Unbelievable as it may seem, some cynics attempt to justify the policy of the People’s Front by quoting Lenin, who if you please, proved that there is no getting along without “compromises” and, in particular, without making agreements with other parties. It has become an established rule among the leaders of the present Comintern to make mock of Lenin: they trample underfoot all the teachings of the builder of the Bolshevik Party, and then they take a trip to Moscow to kneel before his mausoleum.
Lenin began his activities in tsarist Russia, where not only the proletariat, the peasantry and the intelligentsia but also wide circles of the bourgeoisie stood in opposition to the old régime. If the policy of the People’s Front has any justification at all, one should imagine that it could be justified first of all in a country that has yet to achieve its bourgeois revolution. The Messrs. Falsifiers, however, would not do badly at all if they were to point out at what stage and under what conditions the Bolshevik Party ever built even a semblance of the People’s Front in Russia?
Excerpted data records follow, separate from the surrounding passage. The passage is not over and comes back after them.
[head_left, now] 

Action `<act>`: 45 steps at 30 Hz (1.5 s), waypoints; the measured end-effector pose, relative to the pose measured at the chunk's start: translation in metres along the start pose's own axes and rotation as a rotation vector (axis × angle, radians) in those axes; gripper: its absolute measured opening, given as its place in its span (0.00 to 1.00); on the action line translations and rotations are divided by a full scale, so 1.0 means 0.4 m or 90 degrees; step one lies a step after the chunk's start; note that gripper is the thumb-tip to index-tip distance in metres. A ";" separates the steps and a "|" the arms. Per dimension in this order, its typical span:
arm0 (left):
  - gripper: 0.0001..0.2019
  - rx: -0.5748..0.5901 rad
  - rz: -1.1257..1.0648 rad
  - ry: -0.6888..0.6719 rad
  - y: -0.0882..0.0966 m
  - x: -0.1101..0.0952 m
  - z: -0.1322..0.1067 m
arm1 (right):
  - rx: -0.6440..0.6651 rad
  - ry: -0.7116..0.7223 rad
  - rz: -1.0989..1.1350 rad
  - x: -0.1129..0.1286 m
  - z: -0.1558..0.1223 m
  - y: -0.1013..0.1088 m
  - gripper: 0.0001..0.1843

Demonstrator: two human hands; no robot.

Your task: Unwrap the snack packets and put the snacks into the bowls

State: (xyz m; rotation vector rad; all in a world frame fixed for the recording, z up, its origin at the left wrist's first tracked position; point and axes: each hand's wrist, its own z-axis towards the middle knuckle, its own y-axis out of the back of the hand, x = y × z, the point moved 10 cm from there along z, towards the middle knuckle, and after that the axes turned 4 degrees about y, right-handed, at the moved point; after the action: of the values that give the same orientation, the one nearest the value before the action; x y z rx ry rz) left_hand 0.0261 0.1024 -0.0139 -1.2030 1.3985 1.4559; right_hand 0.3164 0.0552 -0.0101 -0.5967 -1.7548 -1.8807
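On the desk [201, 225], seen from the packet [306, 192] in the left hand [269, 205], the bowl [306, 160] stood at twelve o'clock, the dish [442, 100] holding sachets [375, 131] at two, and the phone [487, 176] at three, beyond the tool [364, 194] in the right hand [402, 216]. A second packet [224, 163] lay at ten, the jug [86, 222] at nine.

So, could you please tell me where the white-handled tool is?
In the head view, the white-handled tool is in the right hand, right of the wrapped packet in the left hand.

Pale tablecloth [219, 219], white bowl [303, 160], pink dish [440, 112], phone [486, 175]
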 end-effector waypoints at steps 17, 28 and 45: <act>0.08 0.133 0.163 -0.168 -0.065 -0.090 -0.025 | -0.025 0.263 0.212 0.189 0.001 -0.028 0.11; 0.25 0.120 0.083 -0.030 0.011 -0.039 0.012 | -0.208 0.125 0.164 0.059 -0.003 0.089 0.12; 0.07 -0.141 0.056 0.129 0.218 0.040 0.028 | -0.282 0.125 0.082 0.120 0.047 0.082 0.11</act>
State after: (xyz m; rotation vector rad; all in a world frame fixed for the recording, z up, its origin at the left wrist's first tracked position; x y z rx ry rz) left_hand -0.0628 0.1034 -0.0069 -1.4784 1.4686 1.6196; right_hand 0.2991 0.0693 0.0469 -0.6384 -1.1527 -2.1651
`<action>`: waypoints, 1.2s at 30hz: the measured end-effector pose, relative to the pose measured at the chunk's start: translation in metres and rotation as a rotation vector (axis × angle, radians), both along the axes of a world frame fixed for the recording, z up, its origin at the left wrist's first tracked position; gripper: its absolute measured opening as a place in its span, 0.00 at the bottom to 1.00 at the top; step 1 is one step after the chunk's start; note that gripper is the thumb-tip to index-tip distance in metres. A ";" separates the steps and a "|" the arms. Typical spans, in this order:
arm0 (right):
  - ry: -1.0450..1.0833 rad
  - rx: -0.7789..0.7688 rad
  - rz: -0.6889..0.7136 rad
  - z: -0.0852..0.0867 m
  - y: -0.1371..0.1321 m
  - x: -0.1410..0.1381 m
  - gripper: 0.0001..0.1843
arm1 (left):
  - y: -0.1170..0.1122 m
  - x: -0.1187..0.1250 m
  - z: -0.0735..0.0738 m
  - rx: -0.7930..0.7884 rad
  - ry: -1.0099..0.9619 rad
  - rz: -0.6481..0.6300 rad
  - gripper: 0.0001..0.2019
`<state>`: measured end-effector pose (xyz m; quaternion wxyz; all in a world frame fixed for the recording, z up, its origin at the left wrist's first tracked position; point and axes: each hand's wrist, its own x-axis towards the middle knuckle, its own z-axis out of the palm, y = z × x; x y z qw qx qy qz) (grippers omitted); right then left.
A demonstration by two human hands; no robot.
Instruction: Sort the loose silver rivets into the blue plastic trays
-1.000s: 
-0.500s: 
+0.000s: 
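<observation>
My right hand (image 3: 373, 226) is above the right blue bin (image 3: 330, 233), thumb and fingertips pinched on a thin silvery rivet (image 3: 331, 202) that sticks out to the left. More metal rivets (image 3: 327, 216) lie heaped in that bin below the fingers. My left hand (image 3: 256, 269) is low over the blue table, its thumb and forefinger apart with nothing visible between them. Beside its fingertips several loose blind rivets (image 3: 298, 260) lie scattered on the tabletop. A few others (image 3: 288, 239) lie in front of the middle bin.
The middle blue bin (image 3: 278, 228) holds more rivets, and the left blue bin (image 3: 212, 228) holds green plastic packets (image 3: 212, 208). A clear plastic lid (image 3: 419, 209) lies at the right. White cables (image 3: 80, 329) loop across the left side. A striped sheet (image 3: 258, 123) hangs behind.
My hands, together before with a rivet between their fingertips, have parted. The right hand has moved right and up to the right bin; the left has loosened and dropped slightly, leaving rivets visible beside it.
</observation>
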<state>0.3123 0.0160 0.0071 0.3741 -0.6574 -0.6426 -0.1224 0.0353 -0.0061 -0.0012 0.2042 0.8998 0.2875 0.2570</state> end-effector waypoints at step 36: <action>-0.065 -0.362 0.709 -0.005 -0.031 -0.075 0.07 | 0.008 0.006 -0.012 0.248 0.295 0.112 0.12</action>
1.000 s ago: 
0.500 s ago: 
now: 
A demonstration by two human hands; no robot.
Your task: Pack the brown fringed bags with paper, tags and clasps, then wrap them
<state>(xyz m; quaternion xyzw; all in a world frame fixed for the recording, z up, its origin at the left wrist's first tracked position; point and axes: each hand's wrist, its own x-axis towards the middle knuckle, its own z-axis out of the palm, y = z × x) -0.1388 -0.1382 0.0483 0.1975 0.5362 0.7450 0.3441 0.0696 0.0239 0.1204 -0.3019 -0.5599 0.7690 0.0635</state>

Let them strain their imagination and rummage among the historical documents!
The Bolsheviks did conclude practical agreements with the revolutionary petty-bourgeois organizations, for example, for joint illegal transport of revolutionary literature; sometimes to repulse the Black-Hundred gangs. During elections to the state Duma they did, under certain conditions, enter into electoral blocs with the Mensheviks or the Socialist Revolutionaries, on the second ballot. That is all. No common “programs”, no common and permanent institutions, no renunciation of the criticism of temporary allies. Such episodic agreements and compromises, confined strictly to practical aims – and Lenin never spoke of any other kind – have absolutely nothing in common with the People’s Front which represents a conglomeration of heterogeneous organizations, a long term alliance between different classes, that are bound for an entire period – and what a period! – by a common program and a common policy of parades, declamations and of throwing up smokescreens. The People’s Front will fall to pieces at the first serious test, and deep fissures will open up in all of its component sections. The policy of the People’s Front is the policy of betrayal.
The rule of Bolshevism on the question of blocs reads: march separately, strike together! The rule of the leaders of the present Comintern is: march together in order to be smashed separately. Let these gentlemen hold on to Stalin and Dimitrov, but leave Lenin in peace!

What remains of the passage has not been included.